The bill comes as a response to instances of mismanagement, fraud and mistreatment at funeral homes in the state during the past few years. Currently, the state’s Department of Regulatory Agencies regulates funeral homes and crematories. However, certification through the Colorado Funeral Directors Association, a trade group, is voluntary.

“The minimum requirement to practice funeral service in Colorado is a high school diploma or GED,” according to the association’s website. “Employment criteria will vary depending upon the employer; some funeral homes may offer on-the-job training while others require formal education from an accredited mortuary science college.”

A fact sheet provided by the legislators states the Colorado Office of Policy, Research and Regulatory Reform reviewed whether the public is being harmed by funeral service professionals to a degree where regulating the industry is warranted.

“And after an examination of numerous cases, the report concluded that it is reasonable that regulation is necessary to protect the public,” according to the fact sheet.

Last year, almost 200 improperly stored bodies were recovered from a Penrose funeral home, leading to the U.S. Environmental Protection Agency determining the funeral home should be demolished. Elsewhere in the state, two individuals who ran a funeral home in Montrose were sentenced last year in a “body brokering” scheme, KKCO reported.
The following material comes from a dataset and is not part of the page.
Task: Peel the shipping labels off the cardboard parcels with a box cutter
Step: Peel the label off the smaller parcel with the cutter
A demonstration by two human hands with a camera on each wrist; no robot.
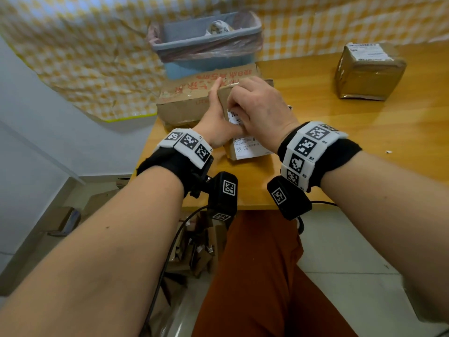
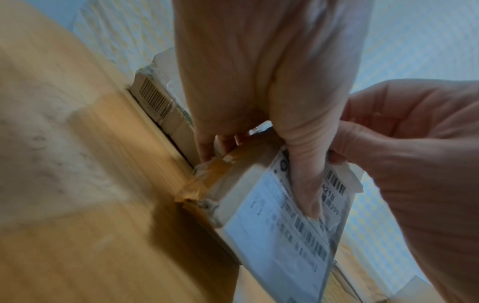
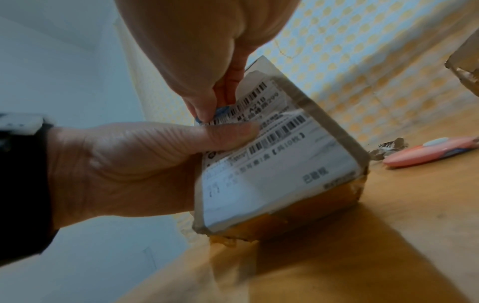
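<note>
Our left hand [image 1: 218,122] grips the small parcel [image 3: 282,164], tilted on the table [image 1: 340,147] at twelve o'clock from us, thumb pressing its shipping label [image 3: 272,184]. Our right hand [image 1: 262,110] pinches the label's lifted corner. The pink box cutter [image 3: 430,151] lies at the parcel's three o'clock.

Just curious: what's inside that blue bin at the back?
The bin holds a pinkish plastic liner and some crumpled paper. Its walls hide anything lower down.
</note>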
In addition to obtaining a license to practice, individuals working in the industry would be required to apply, pay a fee, obtain a fingerprint-based criminal history record check and not have been disciplined by another state or convicted of a qualifying crime. The bill would take effect Jan. 1, 2026.

“Colorado families continue to be victimized by our state’s lack of oversight of the funeral industry,” Roberts said in a statement announcing the bill. “This is a service that every family needs at some point and everyone should be able to trust that those who are caring for their loved ones’ remains have proper training, oversight and accountability, just like many other professions and businesses.”

A provisional license for current funeral practitioners is included in the bill. Those applicants are required to have at least 6,500 hours of work experience, served an apprenticeship of one year or longer, and pass a fingerprint-based criminal history background check. An individual holding a provisional license for at least 24 months without any disciplinary actions would qualify for full licensure.

The bill would require license holders to complete six hours of continuing education to renew their license. The legislation also would establish grounds for disciplining an applicant or a license holder.

“Families deserve to have the dignity of their deceased loved one be honored, but because Colorado lacks proper regulation, bad actors have the ability to take advantage of our citizens at a vulnerable moment in their lives,” Titone said in a statement.

The Colorado Funeral Directors Association did not immediately respond to The Center Square’s request for comment.